Tuesday, October 28, 2008

Retop Redux

Last year we joyfully signed up for a marriage encounter weekend reunion at Red Top Mountain which provided fun activities such as Mia screaming for three hours before bedtime two days in a row, spending several quality family hours together bonding through scream therapy on I-75 due to a road closure, having only a tub of tapioca to eat for dinner the first night with the end of a plastic knife and Aidan and I having to enter our hotel room boot camp style, bellies to the multi-colored carpeting that had begun its life as a solid beige but had morphed into an abstract pattern of different colors for reasons we thought best not to consider. Of course, the sneak attack was our attempt to not wake Mia and it worked well except for the part where we got stuck in the bathroom.

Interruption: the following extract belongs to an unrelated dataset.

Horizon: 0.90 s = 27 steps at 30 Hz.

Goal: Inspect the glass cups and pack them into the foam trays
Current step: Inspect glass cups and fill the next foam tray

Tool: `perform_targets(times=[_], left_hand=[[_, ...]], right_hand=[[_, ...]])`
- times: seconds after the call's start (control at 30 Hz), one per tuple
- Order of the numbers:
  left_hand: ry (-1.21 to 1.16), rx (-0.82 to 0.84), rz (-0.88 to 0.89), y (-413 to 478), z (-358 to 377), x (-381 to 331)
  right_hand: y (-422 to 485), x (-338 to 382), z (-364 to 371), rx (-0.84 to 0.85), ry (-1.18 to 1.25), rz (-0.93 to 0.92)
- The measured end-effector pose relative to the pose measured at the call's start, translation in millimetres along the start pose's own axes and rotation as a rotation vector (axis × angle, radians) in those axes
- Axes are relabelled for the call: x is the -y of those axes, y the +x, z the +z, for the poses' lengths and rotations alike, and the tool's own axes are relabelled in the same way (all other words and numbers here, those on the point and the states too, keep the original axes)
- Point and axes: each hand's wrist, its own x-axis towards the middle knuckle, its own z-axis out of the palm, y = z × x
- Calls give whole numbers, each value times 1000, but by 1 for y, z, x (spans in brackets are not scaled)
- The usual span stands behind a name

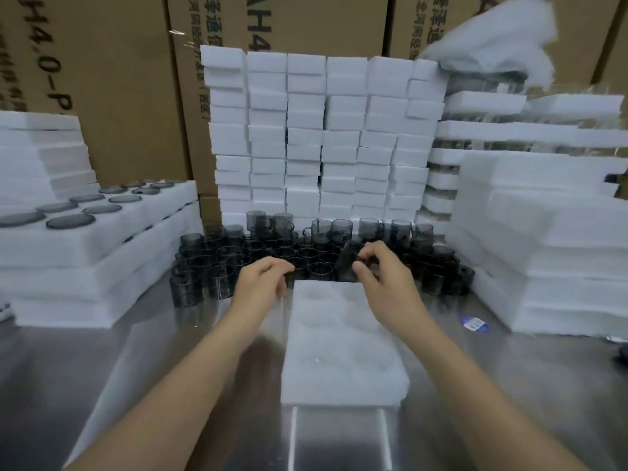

Having not learned our lesson from either last years' excursion to Red Top Mountain or my contracting Lyme disease there 1987, we again eagerly signed up to go again this year. We figured the third time would be the charm.
This time, we shared a cabin with a very patient and very understanding couple and their two children. We did not bring tapioca as that would be tempting the fates. Instead, we brought a bag of chips for the potluck figuring we could easily dole them out should we again get stuck on the road. Given the fact that the other attendees actually cooked family specialties, our contribution could have been considered a tad gauche as the chips were in their original bag, so we carefully snuck them onto the table. I considered finding a kid I didn't know and then giving him a quarter to put the lovely chips on the table but I didn't have a quarter and since his parents were also there, I figured I'd get nailed on this one. Next year, the chips will go into Tupperware and will be presented as the product of my slaving over hot grease to deliver the best kettle cooked chips anywhere in America.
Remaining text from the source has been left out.